Well I think you guys all know what I’m going to say… No, it’s not how glad I am that Anil wasn’t in this episode. (Although that’s true too.) It’s that I can’t believe how awesome it is that we got another montage in this episode!!! I mean, I already got most of the things on my Christmas list: a Fringe montage, Peter and Olivia back together, Peter with his shirt off, a scene that I could somehow work George Michael into… All that’s left on my wish list is the demise of Anil, and seeing Lincoln Lee one more time (preferably Alt-Lincoln, but I’d take either one). I don’t really see that happening, but you never know. If anyone could pull it off, it’s Santa Joel Wyman. Speaking of Santa, let’s get started so I can go wrap the pile of Fringe DVDs I’m giving to everyone I’ve ever met. I’ll be sure to attach a note that says, “You’re welcome in advance—and I’m sorry for the emotional turbulence that you are about to endure.”
This episode was not what I expected. Then again, Fringe pretty much makes a habit of taking your expectations and chewing them up and spitting them back in your face like a llama.
But in a good way. “Black Blotter” was less of a fun drug-fueled romp á la “Brown Betty” and “Lysergic Acid Diethylamide,” and more of a somber rumination on Walter’s guilt and his regression to his old self…but with green fairies.

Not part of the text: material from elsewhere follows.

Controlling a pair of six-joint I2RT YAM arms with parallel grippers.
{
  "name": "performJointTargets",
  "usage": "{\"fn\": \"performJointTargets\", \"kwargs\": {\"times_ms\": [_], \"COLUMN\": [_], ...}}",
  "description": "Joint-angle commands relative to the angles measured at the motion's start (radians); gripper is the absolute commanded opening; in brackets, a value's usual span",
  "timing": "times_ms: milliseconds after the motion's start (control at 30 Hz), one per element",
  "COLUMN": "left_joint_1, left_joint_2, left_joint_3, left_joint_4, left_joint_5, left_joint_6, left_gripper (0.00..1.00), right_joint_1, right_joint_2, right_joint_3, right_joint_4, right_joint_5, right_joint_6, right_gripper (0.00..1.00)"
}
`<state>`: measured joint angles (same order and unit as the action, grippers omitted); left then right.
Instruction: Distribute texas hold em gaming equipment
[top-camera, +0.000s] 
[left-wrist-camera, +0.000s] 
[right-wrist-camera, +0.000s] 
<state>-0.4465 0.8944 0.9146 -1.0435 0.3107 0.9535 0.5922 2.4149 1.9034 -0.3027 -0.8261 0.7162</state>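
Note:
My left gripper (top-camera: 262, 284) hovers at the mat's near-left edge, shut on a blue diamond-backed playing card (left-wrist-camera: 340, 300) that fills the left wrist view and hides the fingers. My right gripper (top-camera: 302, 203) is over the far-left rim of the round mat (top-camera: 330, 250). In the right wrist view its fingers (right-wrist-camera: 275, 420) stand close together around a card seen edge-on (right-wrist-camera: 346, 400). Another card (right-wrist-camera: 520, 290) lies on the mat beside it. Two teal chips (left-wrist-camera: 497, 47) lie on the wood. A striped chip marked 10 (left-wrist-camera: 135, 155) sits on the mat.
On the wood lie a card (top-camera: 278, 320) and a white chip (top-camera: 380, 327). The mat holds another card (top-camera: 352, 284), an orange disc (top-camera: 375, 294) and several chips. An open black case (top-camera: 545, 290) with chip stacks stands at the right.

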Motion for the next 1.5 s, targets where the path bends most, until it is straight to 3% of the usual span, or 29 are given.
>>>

It reminded of A Christmas Carol, minus the Muppets and the singing. (My only knowledge of A Christmas Carol comes from watching A Muppet Christmas Carol every year for the past twenty years. Were there Muppets in Dickens’ original story?) Walter’s blonde ghost lady was almost as creepy as the little girl ghost in A Muppet Christmas Carol, and she was totally distracting and not helpful at all. The whole episode was basically Walter tripping while everyone else was trying to get sh*t done. They were like, “Walter, let’s track this radio signal and find Donald,” and Walter was just kind of like, “…I’ve done terrible things…Oh look a fairy!” It wasn’t nearly as fun as when they were all on LSD together back in season 3. (Remember Broyles on acid? Probably one of the all-time best Fringe moments ever. By the way, where the eff is Broyles???) But it’s the final season and there are only a few episodes left (cue sobbing), so we can’t afford to waste time tripping on Walter’s homemade LSD. No time to spare! Let’s break down this hallucinogenic episode.